YOUR OBJECTIVE:
Instruction for the data below: set down exactly the lines from the line with "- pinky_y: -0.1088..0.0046" to the line with "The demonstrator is", inclusive, and no others.

Collected data entries:

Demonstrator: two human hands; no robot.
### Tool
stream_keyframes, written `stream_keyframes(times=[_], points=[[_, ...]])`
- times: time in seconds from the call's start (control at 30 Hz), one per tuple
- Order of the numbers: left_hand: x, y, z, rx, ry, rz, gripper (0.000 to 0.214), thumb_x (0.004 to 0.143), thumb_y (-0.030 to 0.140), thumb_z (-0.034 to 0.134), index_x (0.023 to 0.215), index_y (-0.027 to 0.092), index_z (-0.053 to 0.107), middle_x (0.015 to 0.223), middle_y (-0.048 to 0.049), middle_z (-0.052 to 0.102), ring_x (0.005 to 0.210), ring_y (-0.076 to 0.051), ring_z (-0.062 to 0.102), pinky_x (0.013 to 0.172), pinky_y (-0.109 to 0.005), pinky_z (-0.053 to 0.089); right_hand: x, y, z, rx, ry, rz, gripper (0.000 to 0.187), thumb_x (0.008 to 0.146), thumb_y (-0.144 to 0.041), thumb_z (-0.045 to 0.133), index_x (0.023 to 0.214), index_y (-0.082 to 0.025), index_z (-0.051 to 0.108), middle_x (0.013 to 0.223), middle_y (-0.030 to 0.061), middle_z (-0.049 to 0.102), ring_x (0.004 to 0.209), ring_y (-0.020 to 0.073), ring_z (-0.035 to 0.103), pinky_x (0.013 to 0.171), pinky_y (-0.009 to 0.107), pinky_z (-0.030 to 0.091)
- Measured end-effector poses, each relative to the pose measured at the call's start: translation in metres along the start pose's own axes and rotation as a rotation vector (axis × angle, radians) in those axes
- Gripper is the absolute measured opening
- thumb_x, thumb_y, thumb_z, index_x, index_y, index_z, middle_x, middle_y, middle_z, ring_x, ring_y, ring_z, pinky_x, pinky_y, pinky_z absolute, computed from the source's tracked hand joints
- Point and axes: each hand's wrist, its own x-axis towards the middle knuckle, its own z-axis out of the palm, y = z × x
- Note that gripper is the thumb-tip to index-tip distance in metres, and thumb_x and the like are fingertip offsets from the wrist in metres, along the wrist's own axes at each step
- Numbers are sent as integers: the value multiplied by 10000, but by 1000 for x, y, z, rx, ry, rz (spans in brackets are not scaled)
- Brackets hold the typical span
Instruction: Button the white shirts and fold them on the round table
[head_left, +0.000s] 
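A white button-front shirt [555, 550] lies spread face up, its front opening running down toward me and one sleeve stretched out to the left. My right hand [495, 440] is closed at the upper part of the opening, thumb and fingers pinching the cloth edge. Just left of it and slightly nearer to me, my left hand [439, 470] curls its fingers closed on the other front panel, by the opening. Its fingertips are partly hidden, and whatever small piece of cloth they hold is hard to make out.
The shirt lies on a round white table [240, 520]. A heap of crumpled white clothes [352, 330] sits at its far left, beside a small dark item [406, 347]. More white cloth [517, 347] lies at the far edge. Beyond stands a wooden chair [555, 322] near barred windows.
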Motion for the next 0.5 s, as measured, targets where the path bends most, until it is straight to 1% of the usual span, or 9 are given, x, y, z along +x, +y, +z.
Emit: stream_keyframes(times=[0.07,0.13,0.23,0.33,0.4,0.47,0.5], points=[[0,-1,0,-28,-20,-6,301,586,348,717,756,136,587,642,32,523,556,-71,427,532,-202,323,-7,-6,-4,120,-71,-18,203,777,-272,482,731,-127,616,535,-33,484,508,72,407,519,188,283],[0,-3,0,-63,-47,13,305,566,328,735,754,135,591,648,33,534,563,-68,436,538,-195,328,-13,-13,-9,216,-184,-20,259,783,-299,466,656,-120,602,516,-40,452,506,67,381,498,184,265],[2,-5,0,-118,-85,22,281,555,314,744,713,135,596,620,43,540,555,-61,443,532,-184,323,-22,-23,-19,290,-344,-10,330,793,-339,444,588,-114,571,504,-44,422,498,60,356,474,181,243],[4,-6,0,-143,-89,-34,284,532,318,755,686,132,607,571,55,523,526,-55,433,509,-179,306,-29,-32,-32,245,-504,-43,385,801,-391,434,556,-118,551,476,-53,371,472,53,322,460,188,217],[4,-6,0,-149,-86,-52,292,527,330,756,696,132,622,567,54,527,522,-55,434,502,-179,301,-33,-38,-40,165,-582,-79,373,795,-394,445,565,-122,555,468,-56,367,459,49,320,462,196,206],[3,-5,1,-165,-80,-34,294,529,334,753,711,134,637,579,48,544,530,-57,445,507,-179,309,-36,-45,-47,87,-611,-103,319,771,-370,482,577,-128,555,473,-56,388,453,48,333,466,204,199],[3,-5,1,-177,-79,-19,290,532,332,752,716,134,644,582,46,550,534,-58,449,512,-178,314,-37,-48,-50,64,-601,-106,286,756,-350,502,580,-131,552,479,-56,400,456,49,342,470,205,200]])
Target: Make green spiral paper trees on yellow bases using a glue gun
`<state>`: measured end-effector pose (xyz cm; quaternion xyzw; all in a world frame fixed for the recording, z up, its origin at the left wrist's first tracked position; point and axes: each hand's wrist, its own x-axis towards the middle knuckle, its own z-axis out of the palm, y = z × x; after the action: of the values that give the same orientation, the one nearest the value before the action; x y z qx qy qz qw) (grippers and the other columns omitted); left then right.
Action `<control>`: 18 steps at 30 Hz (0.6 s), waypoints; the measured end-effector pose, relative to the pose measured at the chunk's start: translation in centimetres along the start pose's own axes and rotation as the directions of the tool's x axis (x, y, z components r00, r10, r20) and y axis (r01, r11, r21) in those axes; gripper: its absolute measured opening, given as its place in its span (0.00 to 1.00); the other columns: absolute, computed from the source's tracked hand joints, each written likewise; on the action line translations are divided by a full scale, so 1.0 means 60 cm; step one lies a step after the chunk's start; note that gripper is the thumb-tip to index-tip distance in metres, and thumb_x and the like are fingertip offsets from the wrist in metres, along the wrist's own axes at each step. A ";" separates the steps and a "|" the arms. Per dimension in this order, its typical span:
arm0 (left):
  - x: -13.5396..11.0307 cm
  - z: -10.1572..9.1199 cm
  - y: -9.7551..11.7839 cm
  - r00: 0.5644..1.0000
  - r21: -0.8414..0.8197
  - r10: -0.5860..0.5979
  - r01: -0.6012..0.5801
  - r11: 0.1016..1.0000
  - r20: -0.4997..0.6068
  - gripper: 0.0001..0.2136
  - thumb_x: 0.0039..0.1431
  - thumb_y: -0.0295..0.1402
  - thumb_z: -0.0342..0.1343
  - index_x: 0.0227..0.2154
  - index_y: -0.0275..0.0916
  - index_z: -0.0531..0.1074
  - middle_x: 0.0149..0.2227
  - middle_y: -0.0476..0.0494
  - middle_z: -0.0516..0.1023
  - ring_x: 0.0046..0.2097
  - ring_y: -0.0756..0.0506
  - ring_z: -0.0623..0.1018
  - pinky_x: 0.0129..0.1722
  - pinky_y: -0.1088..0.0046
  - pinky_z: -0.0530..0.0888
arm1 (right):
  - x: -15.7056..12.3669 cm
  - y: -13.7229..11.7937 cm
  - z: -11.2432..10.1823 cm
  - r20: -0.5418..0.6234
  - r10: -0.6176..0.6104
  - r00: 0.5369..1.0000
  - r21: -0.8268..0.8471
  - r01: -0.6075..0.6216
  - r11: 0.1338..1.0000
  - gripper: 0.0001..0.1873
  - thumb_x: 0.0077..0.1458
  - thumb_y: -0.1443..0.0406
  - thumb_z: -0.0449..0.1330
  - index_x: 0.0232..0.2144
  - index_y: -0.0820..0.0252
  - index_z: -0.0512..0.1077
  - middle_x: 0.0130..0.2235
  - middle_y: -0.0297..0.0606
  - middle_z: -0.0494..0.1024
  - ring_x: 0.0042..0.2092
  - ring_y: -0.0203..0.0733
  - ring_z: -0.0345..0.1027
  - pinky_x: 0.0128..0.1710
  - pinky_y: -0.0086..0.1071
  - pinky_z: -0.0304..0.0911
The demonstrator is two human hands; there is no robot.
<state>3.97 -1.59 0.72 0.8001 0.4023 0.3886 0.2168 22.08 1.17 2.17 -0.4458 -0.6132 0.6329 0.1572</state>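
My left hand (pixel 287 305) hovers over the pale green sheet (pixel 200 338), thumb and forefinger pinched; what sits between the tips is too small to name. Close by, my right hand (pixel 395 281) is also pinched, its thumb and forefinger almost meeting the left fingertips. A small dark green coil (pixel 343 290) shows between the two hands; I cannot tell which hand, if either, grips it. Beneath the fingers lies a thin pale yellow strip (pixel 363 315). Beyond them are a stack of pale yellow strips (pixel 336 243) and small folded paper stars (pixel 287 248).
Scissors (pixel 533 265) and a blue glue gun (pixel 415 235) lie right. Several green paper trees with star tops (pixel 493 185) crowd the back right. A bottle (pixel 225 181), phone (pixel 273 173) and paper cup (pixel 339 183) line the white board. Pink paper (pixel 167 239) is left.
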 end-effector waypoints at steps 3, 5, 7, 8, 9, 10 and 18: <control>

FINISHED TASK:
  - pinky_y: -0.1088..0.0046
  - pinky_z: -0.0530..0.0888
arm1 (right):
  - x: -15.7056..12.3669 cm
  - y: -13.7229..11.7937 cm
  - z: -11.2432..10.1823 cm
  - r20: -0.5418..0.6234
  - r10: -0.6176..0.6104
  - r00: 0.5369..1.0000
  - r21: -0.8268..0.8471
  - r01: -0.6075..0.6216
  - r11: 0.1338..1.0000
  - gripper: 0.0001..0.1873
  - thumb_x: 0.0077..0.1458
  - thumb_y: -0.1443..0.0406
  - thumb_z: -0.0449..0.1330
  - index_x: 0.0232..0.2144
  - index_y: -0.0820..0.0252
  - index_z: -0.0512..0.1077
  - middle_x: 0.0130..0.2235
  - middle_y: -0.0297..0.0606
  - middle_z: -0.0494..0.1024
  - ring_x: 0.0042..0.2092
  - ring_y: -0.0203..0.0733
  - ring_z: -0.0345..0.1027
  - pinky_x: 0.0128..0.1710
  - pinky_y: -0.0086..0.1071
  - pinky_z: -0.0304..0.0911
The demonstrator is two human hands; there is no robot.

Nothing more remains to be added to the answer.